Listen.Think.Speak is a fully offline voice chat asset for Windows:
🎙️ speech-to-text → 🤖 LLM → 🗣️ text-to-speech
Why it’s great
- ⚡ Super fast: typical end-to-end replies in 1,500–4,000 ms (STT → LLM → TTS).
- 🔒 100% local: zero network calls; ideal for offline games and strict privacy.
- 🧠 Context aware: built-in conversation history for multi-turn dialog.
- 🗣️ Voices: 28 plug-and-play voice models. [English only for now.]
- 🧩 Drop-in demo: press Load LLM → Record → Speak to test in minutes.
Technical details
- 🖥️ Platform: Windows-only (x64) for now.
- 🧮 Inference: CPU-optimized pipeline for TTS and STT. GPU recommended for LLM.
- 🧠 Core model: Llama 2 7B (quantized); conversation memory retained per session.
- 🔊 TTS: ONNX voice models with default 22,050 Hz sample rate.
- 🗂️ Model storage: single .bin LLM model file in StreamingAssets; ONNX voices from 60mb.
- 🎚️ Latency breakdown (typical): STT ~300–800 ms → LLM ~700–2,200 ms → TTS ~300–1,200 ms → Total 1.5–4.0 s. (Tested on intel i7, i9 | Nvidia 2080 Super, 3070-Ti Laptop, 4070-Ti)
Setup in 3 steps
- Tools → Listen.Think.Speak → Prerequisites → install components + download the Llama 7B core.
- Download one or more ONNX voices, then add them in Speak Manager → Available Models.

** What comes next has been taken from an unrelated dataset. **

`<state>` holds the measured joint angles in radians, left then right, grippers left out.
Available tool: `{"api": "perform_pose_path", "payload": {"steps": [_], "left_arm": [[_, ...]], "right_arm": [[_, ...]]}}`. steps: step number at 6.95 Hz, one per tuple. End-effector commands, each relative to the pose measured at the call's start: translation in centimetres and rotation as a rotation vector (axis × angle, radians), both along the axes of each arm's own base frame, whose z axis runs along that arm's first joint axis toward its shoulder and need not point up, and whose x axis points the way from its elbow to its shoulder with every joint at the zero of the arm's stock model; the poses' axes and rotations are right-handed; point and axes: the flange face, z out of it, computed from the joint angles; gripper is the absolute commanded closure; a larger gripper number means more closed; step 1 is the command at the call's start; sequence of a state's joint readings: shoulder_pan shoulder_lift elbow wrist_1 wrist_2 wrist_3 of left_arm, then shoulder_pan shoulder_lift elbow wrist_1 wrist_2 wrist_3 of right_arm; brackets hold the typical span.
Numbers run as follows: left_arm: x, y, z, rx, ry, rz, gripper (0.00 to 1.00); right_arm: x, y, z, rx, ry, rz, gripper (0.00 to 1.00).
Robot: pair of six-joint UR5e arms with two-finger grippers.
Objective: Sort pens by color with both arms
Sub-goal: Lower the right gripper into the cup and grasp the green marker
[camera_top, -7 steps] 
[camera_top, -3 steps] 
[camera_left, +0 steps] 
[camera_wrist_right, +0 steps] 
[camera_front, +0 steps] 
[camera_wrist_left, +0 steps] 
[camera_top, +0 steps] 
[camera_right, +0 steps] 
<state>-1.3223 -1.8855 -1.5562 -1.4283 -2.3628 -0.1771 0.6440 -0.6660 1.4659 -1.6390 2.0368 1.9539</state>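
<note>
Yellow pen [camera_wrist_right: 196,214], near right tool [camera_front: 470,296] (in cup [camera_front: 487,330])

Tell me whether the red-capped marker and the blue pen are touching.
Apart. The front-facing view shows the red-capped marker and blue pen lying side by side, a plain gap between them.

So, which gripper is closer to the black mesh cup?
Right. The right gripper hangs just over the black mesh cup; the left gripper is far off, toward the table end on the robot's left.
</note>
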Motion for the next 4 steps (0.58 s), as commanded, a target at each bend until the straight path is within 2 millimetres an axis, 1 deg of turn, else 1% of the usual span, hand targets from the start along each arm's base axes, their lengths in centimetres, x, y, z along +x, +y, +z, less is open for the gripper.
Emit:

- Open the demo, click Load LLM, then Record → Speak. Done!
Perfect for
- 🧑🚀 Immersive NPC conversations
- 🕵️ Voice-controlled puzzle/stealth mechanics
- 🏰 Narrative games with dynamic banter
- 🛡️ Offline environments
Current support: 🪟 Windows only (macOS/Linux planned).
If you want fast, private, and professional in-game voice interactions without touching the cloud, Listen.Think.Speak is your plug-and-play solution.